● **What you need to do**: Using the data beneath, show every line that includes the word "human".

═══

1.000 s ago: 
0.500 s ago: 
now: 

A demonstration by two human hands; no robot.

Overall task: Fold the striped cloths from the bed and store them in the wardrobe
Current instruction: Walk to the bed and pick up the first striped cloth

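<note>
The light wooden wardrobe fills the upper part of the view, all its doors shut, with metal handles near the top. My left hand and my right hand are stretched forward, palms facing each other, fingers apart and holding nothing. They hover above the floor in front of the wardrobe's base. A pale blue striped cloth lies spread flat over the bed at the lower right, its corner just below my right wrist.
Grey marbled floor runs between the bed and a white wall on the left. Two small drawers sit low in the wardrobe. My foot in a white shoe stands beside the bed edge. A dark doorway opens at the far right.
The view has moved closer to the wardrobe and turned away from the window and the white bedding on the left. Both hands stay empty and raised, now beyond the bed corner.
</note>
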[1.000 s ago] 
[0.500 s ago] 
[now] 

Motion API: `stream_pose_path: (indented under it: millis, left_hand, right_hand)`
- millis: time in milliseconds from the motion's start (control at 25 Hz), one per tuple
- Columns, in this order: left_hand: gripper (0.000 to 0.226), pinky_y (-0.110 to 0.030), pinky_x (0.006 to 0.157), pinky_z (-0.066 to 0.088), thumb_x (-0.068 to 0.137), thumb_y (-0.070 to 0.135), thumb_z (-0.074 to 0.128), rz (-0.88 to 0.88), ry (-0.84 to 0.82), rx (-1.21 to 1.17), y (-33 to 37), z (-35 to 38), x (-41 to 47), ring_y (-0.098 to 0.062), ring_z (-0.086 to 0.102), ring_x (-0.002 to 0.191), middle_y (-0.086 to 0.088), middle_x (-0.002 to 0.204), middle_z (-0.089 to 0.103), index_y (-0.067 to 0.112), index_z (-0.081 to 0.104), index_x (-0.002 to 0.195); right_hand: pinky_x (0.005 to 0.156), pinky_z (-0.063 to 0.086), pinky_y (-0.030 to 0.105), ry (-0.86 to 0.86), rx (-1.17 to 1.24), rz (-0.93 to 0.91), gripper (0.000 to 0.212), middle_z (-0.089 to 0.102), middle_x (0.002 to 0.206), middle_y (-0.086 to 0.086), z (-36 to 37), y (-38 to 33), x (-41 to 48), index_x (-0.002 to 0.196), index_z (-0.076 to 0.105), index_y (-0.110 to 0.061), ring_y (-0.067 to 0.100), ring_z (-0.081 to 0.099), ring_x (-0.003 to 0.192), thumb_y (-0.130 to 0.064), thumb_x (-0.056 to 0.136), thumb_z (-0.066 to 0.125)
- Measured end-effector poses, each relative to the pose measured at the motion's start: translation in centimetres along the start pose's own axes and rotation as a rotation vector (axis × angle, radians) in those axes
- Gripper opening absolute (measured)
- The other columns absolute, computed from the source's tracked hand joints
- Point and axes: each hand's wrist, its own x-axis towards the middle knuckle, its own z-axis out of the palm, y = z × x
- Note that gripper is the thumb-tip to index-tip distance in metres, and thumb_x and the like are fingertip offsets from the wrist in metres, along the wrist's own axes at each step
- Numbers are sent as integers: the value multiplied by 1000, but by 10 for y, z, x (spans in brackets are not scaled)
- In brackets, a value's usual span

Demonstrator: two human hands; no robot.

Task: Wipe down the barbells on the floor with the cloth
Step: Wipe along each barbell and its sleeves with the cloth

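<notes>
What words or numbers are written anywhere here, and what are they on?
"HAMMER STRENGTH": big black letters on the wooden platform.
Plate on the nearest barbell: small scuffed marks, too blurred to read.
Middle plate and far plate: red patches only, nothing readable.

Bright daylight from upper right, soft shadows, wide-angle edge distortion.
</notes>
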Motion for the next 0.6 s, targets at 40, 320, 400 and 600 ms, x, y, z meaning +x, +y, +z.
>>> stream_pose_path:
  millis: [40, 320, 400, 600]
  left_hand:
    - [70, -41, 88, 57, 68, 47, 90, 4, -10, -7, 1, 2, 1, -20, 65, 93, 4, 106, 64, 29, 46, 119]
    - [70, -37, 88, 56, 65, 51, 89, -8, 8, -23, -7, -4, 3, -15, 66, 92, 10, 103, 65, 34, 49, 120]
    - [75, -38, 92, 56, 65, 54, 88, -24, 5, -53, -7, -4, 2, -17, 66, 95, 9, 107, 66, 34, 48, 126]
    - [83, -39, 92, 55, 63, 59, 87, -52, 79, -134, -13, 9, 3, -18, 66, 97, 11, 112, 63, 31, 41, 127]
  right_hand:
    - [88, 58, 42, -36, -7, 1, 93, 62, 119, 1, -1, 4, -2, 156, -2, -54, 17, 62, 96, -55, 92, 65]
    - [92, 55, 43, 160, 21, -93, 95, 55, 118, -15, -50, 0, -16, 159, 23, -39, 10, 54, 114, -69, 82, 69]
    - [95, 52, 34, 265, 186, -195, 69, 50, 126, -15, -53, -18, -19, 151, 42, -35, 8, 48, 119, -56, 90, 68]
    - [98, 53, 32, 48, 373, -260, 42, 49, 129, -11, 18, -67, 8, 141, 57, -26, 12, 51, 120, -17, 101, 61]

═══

● **Solution for this problem**:
A demonstration by two human hands; no robot.
Demonstrator: two human hands; no robot.

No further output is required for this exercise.